Pierre Fandio :  Je m’en voudrais de ne pas poser la présente question à l’ancienne fonctionnaire internationale, une personne qui a eu de très responsabilités importantes dans la conception et la mise en œuvre de la politique culturelle. Avec le recul qui peut être le vôtre aujourd’hui et vu l’état comateux dans lequel se trouve l’industrie culturelle et notamment celle du livre, d’un certain nombre de pays d’Afrique aujourd’hui, pensez-vous que l’UNESCO et les autres institutions multilatérales en charge de la politique culturelle dans le monde, aient joué franchement leur partition ?
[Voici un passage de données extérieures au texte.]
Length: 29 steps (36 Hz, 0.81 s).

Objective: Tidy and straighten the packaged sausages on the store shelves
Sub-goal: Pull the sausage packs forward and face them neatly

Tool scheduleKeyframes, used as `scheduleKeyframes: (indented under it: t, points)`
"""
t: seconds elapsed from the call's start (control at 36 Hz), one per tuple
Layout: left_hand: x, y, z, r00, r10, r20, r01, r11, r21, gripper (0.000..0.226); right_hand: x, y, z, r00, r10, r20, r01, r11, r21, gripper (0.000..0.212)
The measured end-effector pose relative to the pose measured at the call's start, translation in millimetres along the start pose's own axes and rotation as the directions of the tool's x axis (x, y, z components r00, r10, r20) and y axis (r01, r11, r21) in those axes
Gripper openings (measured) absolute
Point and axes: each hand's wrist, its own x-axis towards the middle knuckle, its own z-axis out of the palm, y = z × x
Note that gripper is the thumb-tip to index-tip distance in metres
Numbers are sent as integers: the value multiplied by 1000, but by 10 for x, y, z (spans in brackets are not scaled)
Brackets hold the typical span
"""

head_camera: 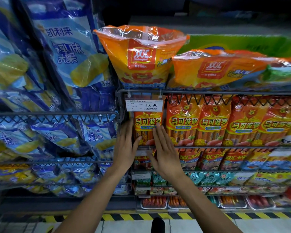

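A row of orange sausage packs stands upright behind the wire rail of the middle shelf; the leftmost pack [147, 126] sits at the shelf's left end. My left hand [125, 145] lies flat along that pack's left edge, its thumb on the front. My right hand [163, 148] presses straight fingers against the pack's front at its right side. Neighbouring packs [213, 121] stand close in line to the right. Two large orange sausage bags [141, 56] rest on the shelf above.
A price tag [144, 105] hangs from the wire rail [225, 93] just above my hands. Blue snack bags [57, 47] fill the wire racks on the left. Lower shelves hold more sausage packs [208, 158] and trays. A yellow-black striped floor edge [141, 216] runs below.
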Motion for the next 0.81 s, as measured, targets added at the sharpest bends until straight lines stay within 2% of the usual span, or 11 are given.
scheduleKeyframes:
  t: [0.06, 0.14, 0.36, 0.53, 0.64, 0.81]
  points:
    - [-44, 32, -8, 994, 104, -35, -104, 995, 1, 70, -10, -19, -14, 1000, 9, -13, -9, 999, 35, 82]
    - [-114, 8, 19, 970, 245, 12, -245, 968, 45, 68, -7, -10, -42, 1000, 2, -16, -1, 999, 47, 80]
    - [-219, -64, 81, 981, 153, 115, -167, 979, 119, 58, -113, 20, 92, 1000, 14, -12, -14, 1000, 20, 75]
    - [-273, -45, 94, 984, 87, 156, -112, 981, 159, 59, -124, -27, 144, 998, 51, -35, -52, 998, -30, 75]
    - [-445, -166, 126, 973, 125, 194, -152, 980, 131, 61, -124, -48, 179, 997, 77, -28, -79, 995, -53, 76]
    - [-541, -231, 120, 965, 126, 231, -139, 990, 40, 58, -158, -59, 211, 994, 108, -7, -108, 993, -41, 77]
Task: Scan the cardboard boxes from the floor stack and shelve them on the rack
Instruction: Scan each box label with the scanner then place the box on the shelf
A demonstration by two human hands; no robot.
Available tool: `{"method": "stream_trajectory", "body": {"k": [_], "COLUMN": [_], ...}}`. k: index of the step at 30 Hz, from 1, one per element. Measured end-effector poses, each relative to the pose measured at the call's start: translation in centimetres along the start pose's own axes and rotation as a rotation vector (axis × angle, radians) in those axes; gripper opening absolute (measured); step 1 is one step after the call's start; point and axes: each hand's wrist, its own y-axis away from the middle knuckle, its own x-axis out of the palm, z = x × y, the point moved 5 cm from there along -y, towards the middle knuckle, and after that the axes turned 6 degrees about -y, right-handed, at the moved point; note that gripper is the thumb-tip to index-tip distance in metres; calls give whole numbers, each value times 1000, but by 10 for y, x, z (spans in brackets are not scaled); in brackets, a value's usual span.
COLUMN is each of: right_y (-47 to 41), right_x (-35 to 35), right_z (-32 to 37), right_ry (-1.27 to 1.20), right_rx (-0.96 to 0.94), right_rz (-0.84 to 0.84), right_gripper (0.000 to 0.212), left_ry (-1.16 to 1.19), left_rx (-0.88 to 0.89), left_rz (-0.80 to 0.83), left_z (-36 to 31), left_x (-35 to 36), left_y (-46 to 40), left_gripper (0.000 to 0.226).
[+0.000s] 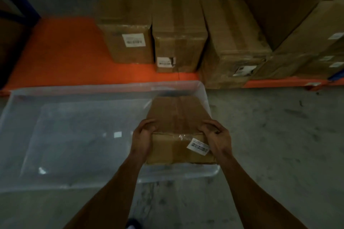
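Note:
A taped brown cardboard box (176, 117) with a white barcode label on its near face sits at the right end of a clear plastic tub (78, 91). My left hand (144, 134) grips the box's near left corner. On the near right corner my right hand (216, 135) is closed, just above the label. The orange rack shelf (61, 48) lies low, right behind the tub. Three labelled cardboard boxes stand on it: one at the left (126, 24), one in the middle (176, 24) and a lower one to the right (232, 39).
More large cardboard boxes (307, 29) are stacked at the far right of the shelf. A dark blue rack upright (20, 3) rises at the far left. Grey concrete floor (279, 145) spreads right of the tub and under my arms.

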Motion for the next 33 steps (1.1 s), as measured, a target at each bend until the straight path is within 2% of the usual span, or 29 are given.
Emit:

Elizabeth Ewombè Moundo : Je pourrais vous dire que ces institutions, particulièrement l’UNESCO que j’ai eu l’honneur et le privilège de servir, sont très engagées dans le domaine de la culture et de l’éducation, sachant qu’il existe entre culture et éducation, une relation consubstantielle. Mais vous ne pouvez pas demander au voisin de tout faire pour vous. Il y a un moment où vous devez le faire. Alors, ces institutions sont là pour accompagner nos efforts et non se substituer à nous. Vous ne pouvez pas demander aux autres de valoriser ce que vous ne valorisez pas vous-mêmes. Le Nigeria, l’Afrique du Sud ou le Burkina-Faso parmi d’autres, vendent à travers le monde, leur culture. C’est partant de leurs propres initiatives, que cela a pu se faire.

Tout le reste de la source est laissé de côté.